TASK ITEM
Write out the data exactly, every line included.

DATA TO EXAMINE
■ ■ ■ ■

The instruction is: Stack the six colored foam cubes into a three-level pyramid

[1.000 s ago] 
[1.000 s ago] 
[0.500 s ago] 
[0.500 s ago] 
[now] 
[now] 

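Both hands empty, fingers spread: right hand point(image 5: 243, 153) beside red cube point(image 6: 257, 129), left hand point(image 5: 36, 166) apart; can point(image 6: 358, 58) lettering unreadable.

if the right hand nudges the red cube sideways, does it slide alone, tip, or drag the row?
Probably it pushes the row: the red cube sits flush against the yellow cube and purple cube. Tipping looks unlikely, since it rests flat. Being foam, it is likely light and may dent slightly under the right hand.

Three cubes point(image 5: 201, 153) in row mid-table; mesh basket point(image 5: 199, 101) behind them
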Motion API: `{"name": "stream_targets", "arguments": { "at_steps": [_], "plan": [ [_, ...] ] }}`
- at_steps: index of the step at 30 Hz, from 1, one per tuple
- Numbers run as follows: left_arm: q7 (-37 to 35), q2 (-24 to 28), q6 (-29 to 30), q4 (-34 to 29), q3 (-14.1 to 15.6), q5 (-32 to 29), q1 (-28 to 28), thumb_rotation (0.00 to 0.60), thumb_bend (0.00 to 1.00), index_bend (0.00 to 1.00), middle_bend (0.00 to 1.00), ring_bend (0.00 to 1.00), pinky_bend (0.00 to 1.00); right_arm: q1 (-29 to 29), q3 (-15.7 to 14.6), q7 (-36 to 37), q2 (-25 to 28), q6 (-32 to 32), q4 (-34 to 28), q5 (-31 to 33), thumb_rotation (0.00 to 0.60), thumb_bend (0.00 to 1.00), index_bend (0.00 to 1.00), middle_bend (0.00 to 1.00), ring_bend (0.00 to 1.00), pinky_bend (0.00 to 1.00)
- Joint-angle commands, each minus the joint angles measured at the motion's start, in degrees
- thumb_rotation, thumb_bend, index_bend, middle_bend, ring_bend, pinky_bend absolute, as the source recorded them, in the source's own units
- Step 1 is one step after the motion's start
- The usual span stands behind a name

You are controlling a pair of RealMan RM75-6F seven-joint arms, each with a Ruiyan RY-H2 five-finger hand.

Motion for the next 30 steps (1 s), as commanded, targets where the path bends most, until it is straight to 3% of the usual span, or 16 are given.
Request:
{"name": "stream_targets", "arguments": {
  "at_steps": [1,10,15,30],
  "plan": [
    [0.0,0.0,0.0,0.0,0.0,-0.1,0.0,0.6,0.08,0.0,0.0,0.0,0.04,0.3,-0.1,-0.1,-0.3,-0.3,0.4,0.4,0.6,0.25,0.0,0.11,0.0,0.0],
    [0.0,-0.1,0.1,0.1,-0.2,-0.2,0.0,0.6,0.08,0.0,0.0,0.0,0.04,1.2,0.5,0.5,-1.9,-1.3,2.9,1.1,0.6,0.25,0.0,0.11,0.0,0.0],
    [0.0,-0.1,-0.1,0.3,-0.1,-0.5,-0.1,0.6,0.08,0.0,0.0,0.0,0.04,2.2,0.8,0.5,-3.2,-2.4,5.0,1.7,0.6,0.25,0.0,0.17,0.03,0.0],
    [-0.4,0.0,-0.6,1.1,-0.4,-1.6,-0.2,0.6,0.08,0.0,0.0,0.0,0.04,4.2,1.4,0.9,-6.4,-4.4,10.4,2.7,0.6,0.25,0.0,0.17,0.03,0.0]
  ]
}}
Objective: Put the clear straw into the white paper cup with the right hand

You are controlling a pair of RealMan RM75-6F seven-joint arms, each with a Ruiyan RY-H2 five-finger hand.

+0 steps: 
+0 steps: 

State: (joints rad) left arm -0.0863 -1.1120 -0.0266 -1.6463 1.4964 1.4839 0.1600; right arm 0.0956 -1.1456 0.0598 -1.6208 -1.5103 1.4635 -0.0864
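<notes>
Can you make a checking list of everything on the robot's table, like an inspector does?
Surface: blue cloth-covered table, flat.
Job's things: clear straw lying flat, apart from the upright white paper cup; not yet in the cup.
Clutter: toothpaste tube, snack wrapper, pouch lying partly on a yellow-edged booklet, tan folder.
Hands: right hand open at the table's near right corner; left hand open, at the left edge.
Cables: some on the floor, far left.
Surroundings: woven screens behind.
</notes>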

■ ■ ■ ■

EXERCISE RESULT
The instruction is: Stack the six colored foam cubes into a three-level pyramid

[1.000 s ago] 
[1.000 s ago] 
[0.500 s ago] 
[0.500 s ago] 
[now] 
[now] 

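Both hands empty, fingers spread: right hand point(image 5: 243, 153) beside red cube point(image 6: 257, 129), left hand point(image 5: 36, 166) apart; can point(image 6: 358, 58) lettering unreadable.

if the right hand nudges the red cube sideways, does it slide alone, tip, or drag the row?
Probably it pushes the row: the red cube sits flush against the yellow cube and purple cube. Tipping looks unlikely, since it rests flat. Being foam, it is likely light and may dent slightly under the right hand.

Three cubes point(image 5: 201, 153) in row mid-table; mesh basket point(image 5: 199, 101) behind them
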Motion API: `{"name": "stream_targets", "arguments": { "at_steps": [_], "plan": [ [_, ...] ] }}`
- at_steps: index of the step at 30 Hz, from 1, one per tuple
- Numbers run as follows: left_arm: q7 (-37 to 35), q2 (-24 to 28), q6 (-29 to 30), q4 (-34 to 29), q3 (-14.1 to 15.6), q5 (-32 to 29), q1 (-28 to 28), thumb_rotation (0.00 to 0.60), thumb_bend (0.00 to 1.00), index_bend (0.00 to 1.00), middle_bend (0.00 to 1.00), ring_bend (0.00 to 1.00), pinky_bend (0.00 to 1.00); right_arm: q1 (-29 to 29), q3 (-15.7 to 14.6), q7 (-36 to 37), q2 (-25 to 28), q6 (-32 to 32), q4 (-34 to 28), q5 (-31 to 33), thumb_rotation (0.00 to 0.60), thumb_bend (0.00 to 1.00), index_bend (0.00 to 1.00), middle_bend (0.00 to 1.00), ring_bend (0.00 to 1.00), pinky_bend (0.00 to 1.00)
- Joint-angle commands, each minus the joint angles measured at the motion's start, in degrees
- thumb_rotation, thumb_bend, index_bend, middle_bend, ring_bend, pinky_bend absolute, as the source recorded them, in the source's own units
- Step 1 is one step after the motion's start
- The usual span stands behind a name

You are controlling a pair of RealMan RM75-6F seven-joint arms, each with a Ruiyan RY-H2 five-finger hand.

Motion for the next 30 steps (1 s), as commanded, targets where the path bends most, until it is straight to 3% of the usual span, or 16 are given.
Request:
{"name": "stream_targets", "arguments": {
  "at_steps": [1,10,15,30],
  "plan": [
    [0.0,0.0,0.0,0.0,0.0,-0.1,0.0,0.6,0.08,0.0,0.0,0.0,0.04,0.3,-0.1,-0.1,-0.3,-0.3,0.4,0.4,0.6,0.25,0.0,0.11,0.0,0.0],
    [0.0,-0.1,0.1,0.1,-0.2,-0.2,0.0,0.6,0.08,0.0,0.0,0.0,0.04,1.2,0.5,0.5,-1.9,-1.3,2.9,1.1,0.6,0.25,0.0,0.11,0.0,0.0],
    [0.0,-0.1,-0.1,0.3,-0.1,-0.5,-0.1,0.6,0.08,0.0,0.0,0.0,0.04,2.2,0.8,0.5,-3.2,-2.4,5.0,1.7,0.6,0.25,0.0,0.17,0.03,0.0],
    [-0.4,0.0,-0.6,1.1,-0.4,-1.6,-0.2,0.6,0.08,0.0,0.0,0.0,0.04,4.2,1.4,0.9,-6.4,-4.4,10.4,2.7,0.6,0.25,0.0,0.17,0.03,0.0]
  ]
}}
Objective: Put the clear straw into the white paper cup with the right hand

You are controlling a pair of RealMan RM75-6F seven-joint arms, each with a Ruiyan RY-H2 five-finger hand.

+0 steps: 
+0 steps: 

State: (joints rad) left arm -0.0863 -1.1120 -0.0266 -1.6463 1.4964 1.4839 0.1600; right arm 0.0956 -1.1456 0.0598 -1.6208 -1.5103 1.4635 -0.0864
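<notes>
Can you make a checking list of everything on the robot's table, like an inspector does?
Surface: blue cloth-covered table, flat.
Job's things: clear straw lying flat, apart from the upright white paper cup; not yet in the cup.
Clutter: toothpaste tube, snack wrapper, pouch lying partly on a yellow-edged booklet, tan folder.
Hands: right hand open at the table's near right corner; left hand open, at the left edge.
Cables: some on the floor, far left.
Surroundings: woven screens behind.
</notes>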

The output requires no additions.